3.9. Carbon Footprint Type

Finally, in order to model the output from the CO2 Footprint Provider, the CO2Footprint data structure consisting in the following fields:

  • carbon_footprint: The CO2 footprint in kgCO2e.

  • energy_consumption: The energy consumption in Wh.

  • carbon_intensity: The carbon intensity.

  • extra_data: A sequence of raw extra data for out-of-scope use cases.

  • task_id: The identifier of the ML problem to solve.

#CO2Footprint.idl

struct CO2Footprint
{
    double carbon_footprint;
    double energy_consumption;
    double carbon_intensity;
    sequence<octet> extra_data;
    @key long task_id;
};

3.10. Service Types

RequestType and ResponseType are the data structures used to communicate with the Node Configuration Service.

The RequestType structure includes the following fields:

  • node_id: An integer key based on the enum NodeID.

  • transaction_id: An integer key representing a unique counter internal to the orchestrator.

  • configuration: A string or sequence of octets representing the configuration to apply.

The ResponseType structure includes the following fields:

  • node_id: An integer key based on the enum NodeID.

  • transaction_id: An integer key representing a unique counter internal to the orchestrator.

  • success: A boolean indicating whether the request was successful.

  • err_code: An integer representing the error code if the request was not successful.
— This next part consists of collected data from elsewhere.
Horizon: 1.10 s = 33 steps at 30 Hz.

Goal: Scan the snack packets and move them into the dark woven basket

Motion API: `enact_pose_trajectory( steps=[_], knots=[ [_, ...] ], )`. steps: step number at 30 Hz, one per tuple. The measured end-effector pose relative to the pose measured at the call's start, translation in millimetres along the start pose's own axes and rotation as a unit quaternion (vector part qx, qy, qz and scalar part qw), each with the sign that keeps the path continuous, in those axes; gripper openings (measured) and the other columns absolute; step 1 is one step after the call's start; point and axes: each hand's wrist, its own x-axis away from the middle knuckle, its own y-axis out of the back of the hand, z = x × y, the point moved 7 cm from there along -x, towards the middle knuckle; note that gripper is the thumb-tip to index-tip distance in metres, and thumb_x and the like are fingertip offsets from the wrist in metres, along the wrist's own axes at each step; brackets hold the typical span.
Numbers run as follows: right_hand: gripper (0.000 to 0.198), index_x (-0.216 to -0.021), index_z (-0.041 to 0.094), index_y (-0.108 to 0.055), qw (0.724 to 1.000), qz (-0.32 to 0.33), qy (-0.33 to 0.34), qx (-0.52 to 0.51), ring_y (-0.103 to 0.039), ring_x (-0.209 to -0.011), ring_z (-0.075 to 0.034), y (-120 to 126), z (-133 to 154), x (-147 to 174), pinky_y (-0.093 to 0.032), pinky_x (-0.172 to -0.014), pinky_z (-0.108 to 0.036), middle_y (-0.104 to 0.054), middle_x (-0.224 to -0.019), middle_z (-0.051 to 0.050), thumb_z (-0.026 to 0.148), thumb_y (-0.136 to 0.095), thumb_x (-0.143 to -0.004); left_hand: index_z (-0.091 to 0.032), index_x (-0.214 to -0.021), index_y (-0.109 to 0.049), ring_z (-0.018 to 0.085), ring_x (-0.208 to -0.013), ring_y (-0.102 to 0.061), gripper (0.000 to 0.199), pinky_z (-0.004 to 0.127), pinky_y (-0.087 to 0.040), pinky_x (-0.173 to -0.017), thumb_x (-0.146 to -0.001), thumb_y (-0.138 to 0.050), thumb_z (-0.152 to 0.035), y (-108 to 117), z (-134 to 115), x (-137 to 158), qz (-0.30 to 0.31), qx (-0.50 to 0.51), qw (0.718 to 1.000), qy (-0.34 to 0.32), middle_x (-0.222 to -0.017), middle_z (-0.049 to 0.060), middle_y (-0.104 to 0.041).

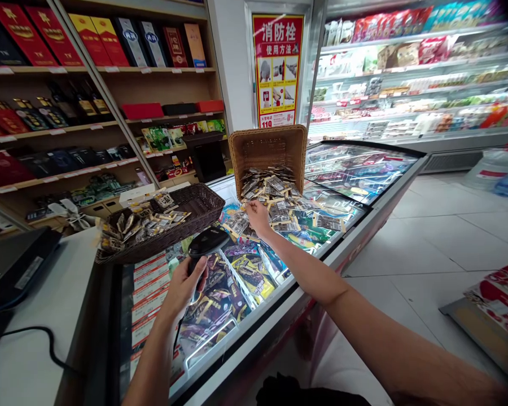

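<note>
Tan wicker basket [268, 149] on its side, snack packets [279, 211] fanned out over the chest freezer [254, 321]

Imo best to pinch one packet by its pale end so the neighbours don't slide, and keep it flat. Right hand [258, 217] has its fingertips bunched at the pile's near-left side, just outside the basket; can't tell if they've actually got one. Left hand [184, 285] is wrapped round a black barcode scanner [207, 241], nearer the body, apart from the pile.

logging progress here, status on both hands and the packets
Left hand holding scanner. Right hand at packets spread from tipped basket. Nothing visibly in the way.
</note>
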Motion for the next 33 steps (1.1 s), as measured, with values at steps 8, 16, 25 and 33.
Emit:
enact_pose_trajectory(
  steps=[8,16,25,33],
  knots=[
    [0.017,-0.100,0.027,-0.059,1.000,-0.007,0.002,0.001,-0.050,-0.058,-0.017,1.6,0.2,-0.2,-0.045,-0.048,-0.030,-0.066,-0.085,-0.004,0.042,-0.053,-0.102,-0.021,-0.070,-0.058,0.009,-0.041,-0.046,0.058,0.020,-0.033,-0.039,-0.077,-0.077,-0.076,-5.5,3.5,-2.4,0.020,-0.015,1.000,0.012,-0.059,-0.001,-0.058],
    [0.017,-0.098,0.026,-0.060,1.000,-0.008,-0.001,-0.003,-0.050,-0.057,-0.016,0.6,-4.2,-2.3,-0.048,-0.048,-0.029,-0.067,-0.086,-0.004,0.042,-0.055,-0.102,-0.021,-0.072,-0.058,0.009,-0.040,-0.046,0.064,0.021,-0.033,-0.038,-0.072,-0.078,-0.082,-6.2,3.4,-3.5,0.018,-0.007,1.000,0.016,-0.059,-0.002,-0.059],
    [0.024,-0.095,0.025,-0.060,1.000,-0.013,0.002,-0.002,-0.055,-0.058,-0.015,-1.5,-8.9,-8.3,-0.048,-0.047,-0.026,-0.065,-0.081,-0.002,0.049,-0.058,-0.098,-0.022,-0.064,-0.059,0.011,-0.041,-0.044,0.059,0.022,-0.031,-0.041,-0.081,-0.073,-0.076,-1.1,2.6,-1.9,0.016,-0.043,0.999,-0.013,-0.047,0.000,-0.053],
    [0.028,-0.120,0.027,-0.055,0.999,-0.024,0.006,-0.021,-0.064,-0.056,-0.019,4.1,2.4,-8.4,-0.057,-0.054,-0.033,-0.072,-0.089,-0.002,0.048,-0.055,-0.102,-0.022,-0.065,-0.062,0.012,-0.041,-0.045,0.057,0.022,-0.036,-0.043,-0.086,-0.070,-0.074,7.1,11.6,-8.2,0.000,-0.048,0.999,-0.025,-0.044,-0.001,-0.051]
  ],
)
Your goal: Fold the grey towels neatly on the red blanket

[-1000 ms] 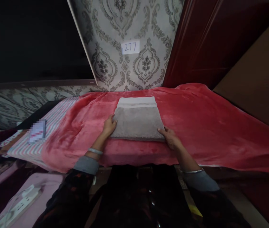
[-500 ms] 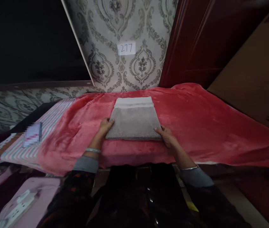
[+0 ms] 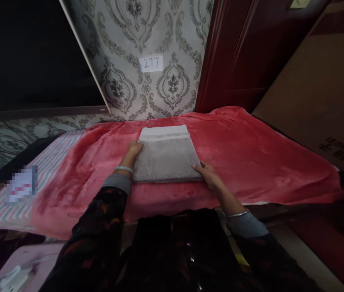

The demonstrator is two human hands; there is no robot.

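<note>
A folded grey towel with a paler band along its far end lies on a red plush blanket. At its left edge, my left hand pinches the side, thumb on top and the other fingers hidden beneath or behind. My right hand grips the near right corner, its thumb on the upper face and fingers under the edge. The towel looks flat and roughly square, its near edge showing several thick layers.
A striped cloth bearing a blurred packet-like object lies left. Behind are a large dark screen and a wall label reading 277. A cardboard box leans at right. A power strip sits low left on a pink surface.
My left hand has slid farther up the towel's left edge, away from me. My right hand keeps its hold at the near right corner. The camera view has turned slightly right.
</note>
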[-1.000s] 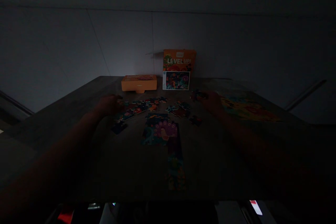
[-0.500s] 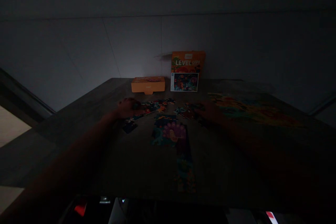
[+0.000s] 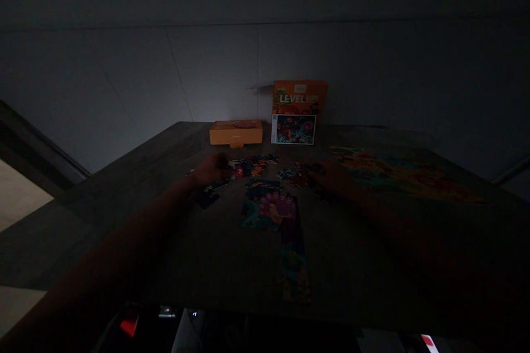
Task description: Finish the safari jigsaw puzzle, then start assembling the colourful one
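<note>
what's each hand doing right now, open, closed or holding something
Left hand: over the loose puzzle pieces; too dark to tell whether it grips one.
Right hand: resting by the loose pieces, grip cannot be told.

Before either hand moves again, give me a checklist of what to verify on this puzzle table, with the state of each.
1. Lighting good enough to read piece shapes: not ok, the scene is very dark.
2. Left hand over the loose pieces: ok; whether it grips one, cannot tell.
3. Right hand at the other scattered pieces: ok; grip cannot tell.
4. Joined puzzle section lying flat on the table: ok.
5. Box picture standing in view for reference: ok.
6. Finished puzzle at the right, apart from both hands: ok.
</note>
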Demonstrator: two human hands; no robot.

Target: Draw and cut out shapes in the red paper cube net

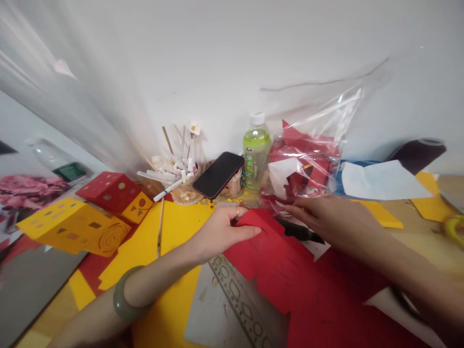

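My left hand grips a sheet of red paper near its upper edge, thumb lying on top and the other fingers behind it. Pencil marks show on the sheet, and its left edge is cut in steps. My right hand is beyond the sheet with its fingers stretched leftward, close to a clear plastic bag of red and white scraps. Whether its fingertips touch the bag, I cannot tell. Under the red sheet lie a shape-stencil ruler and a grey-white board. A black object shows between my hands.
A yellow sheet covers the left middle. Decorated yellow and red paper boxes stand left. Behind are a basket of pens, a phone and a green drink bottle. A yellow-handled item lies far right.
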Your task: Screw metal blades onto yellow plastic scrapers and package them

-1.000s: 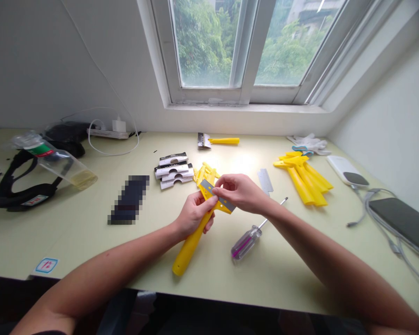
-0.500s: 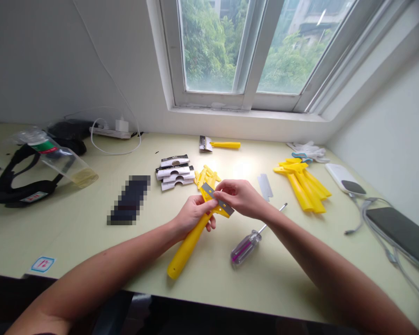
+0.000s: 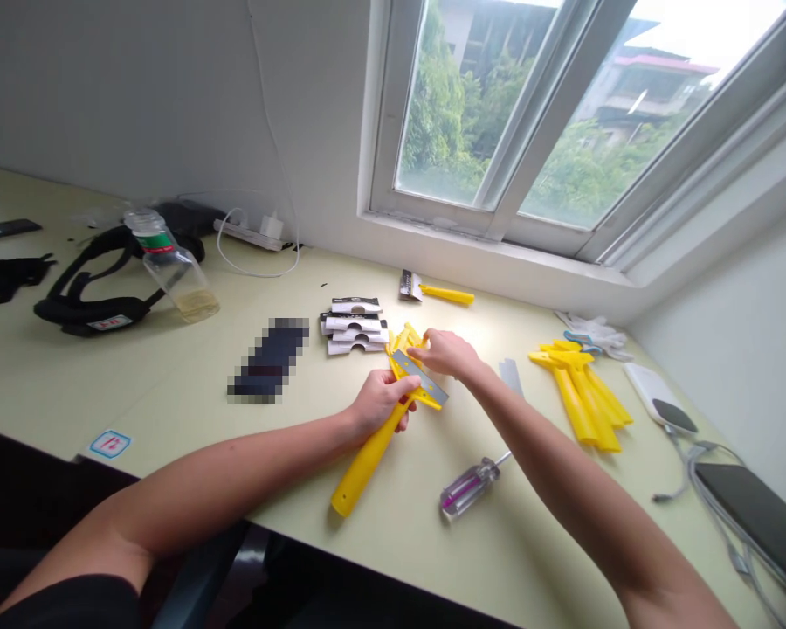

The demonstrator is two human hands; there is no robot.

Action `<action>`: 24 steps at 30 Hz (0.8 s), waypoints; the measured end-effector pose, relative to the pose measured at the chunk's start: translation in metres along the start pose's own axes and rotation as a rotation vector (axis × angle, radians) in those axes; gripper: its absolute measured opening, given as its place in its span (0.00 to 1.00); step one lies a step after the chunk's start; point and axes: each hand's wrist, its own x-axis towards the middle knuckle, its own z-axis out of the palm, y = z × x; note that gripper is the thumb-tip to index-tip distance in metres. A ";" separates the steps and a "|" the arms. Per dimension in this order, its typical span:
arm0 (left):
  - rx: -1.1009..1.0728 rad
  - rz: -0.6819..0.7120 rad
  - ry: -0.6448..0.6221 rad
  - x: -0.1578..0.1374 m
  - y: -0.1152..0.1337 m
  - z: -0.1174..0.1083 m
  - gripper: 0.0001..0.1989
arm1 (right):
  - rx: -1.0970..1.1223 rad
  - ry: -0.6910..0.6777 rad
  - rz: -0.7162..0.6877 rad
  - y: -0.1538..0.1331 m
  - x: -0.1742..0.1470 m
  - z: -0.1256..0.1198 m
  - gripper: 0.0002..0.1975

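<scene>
My left hand [image 3: 381, 404] is closed around the neck of a yellow scraper [image 3: 367, 463], its handle slanting down toward the table's front edge. A grey metal blade [image 3: 425, 382] with holes lies across the scraper's head, and my left thumb presses on it. Just beyond, my right hand [image 3: 451, 354] reaches into a small pile of yellow plastic pieces [image 3: 409, 335]. Its thumb and finger close around one piece there, partly hidden by the hand. A screwdriver [image 3: 470, 491] with a clear and purple handle lies below my right forearm, which covers its tip.
Cardboard sleeves [image 3: 355, 325] are stacked behind my left hand, near a packaged scraper [image 3: 446, 294]. Several yellow handles [image 3: 582, 393] lie right, beside white gloves [image 3: 599, 335]. A loose blade [image 3: 511, 377] rests behind my right forearm. A bottle [image 3: 180, 279] leans on a black headset strap [image 3: 92, 306].
My right hand has left the blade and moved away from me to the small yellow pieces. My left hand keeps the scraper and blade. The camera view has turned left and tilted.
</scene>
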 end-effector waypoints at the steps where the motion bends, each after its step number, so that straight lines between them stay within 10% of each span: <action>1: -0.007 -0.006 0.002 0.000 0.000 0.000 0.18 | -0.004 -0.007 0.015 -0.001 0.002 0.001 0.27; 13: -0.035 -0.044 0.002 -0.002 0.003 0.001 0.18 | 0.275 0.018 -0.081 0.026 -0.004 -0.015 0.23; 24: 0.033 -0.070 -0.067 0.000 0.004 -0.002 0.18 | 0.708 0.096 -0.237 0.069 -0.078 -0.066 0.22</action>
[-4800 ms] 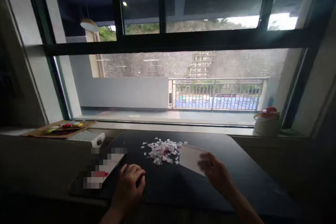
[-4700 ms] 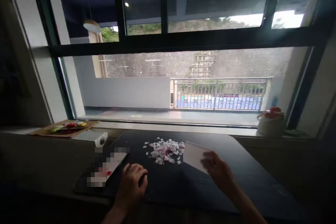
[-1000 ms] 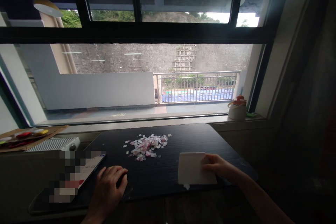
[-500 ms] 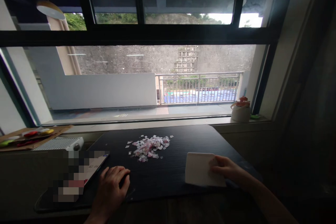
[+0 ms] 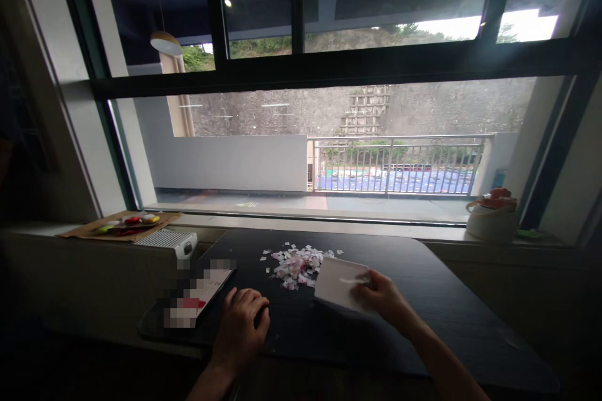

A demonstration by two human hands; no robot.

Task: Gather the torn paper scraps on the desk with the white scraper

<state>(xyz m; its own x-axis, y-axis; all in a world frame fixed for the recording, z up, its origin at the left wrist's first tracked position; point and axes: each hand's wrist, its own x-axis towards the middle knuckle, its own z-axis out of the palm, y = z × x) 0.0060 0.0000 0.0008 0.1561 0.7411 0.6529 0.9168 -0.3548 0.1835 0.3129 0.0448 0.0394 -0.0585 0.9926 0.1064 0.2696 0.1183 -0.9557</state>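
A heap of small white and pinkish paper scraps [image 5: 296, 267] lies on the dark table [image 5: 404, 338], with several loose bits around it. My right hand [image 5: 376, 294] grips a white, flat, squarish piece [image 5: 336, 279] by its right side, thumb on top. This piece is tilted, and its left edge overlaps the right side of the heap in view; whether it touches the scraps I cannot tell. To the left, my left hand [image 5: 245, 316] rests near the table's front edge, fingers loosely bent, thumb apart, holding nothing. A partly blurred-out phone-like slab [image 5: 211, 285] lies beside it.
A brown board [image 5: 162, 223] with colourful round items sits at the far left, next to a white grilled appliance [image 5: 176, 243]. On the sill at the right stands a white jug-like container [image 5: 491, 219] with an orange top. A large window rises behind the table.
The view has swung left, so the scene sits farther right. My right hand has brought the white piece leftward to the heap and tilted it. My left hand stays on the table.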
  • configuration: A string or sequence of octets representing the configuration after the request.

#Servicetypes.idl

enum ErrorCode {
        NO_ERROR,
        INTERNAL_ERROR};

struct RequestType
{
    @key long node_id;
    @key int transaction_id;
    string configuration;
};

struct ResponseType
{
    @key long node_id;
    @key int transaction_id;
    bool success;
    ErrorCode err_code;
    string configuration;
};